If you live in a hard water area, you may find that limescale deposits build up inside the 9Barista boiler, and around the heat exchanger coil. Small deposits of limescale are not a problem, but if too much is allowed to form, it can begin to interfere with the function of the machine.
If you notice large limescale deposits forming, or if there appears to be a restriction in the flow path through the machine, we recommend running a descaling cycle.
Please note: it’s very important that you follow these instructions closely, as there may be a risk of causing aesthetic damage to the plating of the machine if you do not. This is possible if the wrong concentration of citric acid is used, or if the machine is heated during the descaling process.
The descaling process:
- Add 100g of hot water to the boiler, along with 8g of food grade citric acid crystals. Citric acid can be purchased on Amazon. (We don’t recommend using descaling tablets, as these often contain surfactants which cause the water in the upper chamber to foam up and overflow).
- Stir the contents of the boiler to ensure all the crystals have dissolved, and wait for the fizzing to stop (about 5 minutes).
- Assemble the Group head on to the Boiler, without fully closing it, and wait for a further 5 minutes while the Heat exchanger coil descales. Note: it’s important that you don’t run the machine while it descales, as this may remove some of the plating.
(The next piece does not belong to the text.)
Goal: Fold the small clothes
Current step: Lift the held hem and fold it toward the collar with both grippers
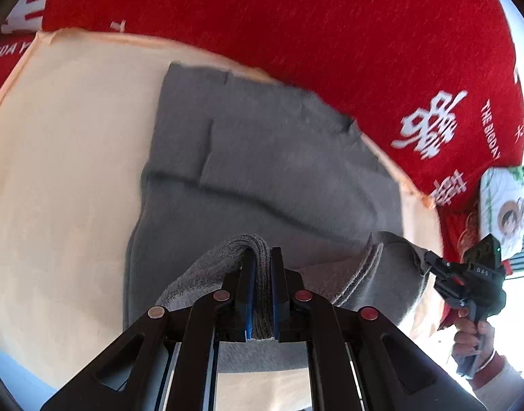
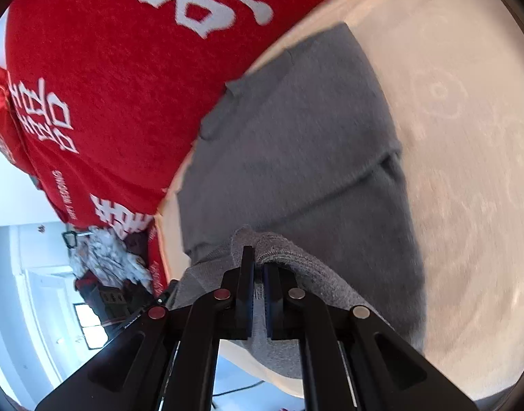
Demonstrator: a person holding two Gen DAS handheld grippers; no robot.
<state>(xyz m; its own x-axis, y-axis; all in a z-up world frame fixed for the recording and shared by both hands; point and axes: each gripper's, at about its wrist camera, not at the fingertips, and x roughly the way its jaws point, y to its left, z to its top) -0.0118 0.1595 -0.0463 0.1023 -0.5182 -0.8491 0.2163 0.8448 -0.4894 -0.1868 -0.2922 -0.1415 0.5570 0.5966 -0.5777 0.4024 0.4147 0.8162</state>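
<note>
A grey knit garment (image 1: 262, 157) lies on a cream cloth (image 1: 63, 171), with part of it folded over. My left gripper (image 1: 262, 257) is shut on a ribbed edge of the garment and lifts it off the cloth. My right gripper (image 1: 429, 260) shows at the right of the left wrist view, shut on another corner of the same edge. In the right wrist view the right gripper (image 2: 258, 257) pinches the grey garment (image 2: 296, 144) the same way, above the cream cloth (image 2: 467, 137).
A red blanket with white characters (image 1: 296, 27) lies beyond the cream cloth, and shows in the right wrist view (image 2: 107, 68). A printed package (image 1: 501, 209) sits at the far right. A cluttered room corner with a patterned bundle (image 2: 104, 253) shows at the left.
</note>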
- Separate the machine, carefully discard the hot water within it and give all the parts a good rinse. If limescale remains on the inside surfaces of the boiler or heat exchanger coil, repeat steps 1 to 3.
- Once all the limescale is removed, fill the machine with 120g of fresh water, assemble the whole 9Barista machine without adding any coffee to the Portafilter, and heat the machine in the usual way.
- Once water has appeared in the top of the Portafilter remove from the heat, and carefully discard the hot water within the machine. You can now air dry the components.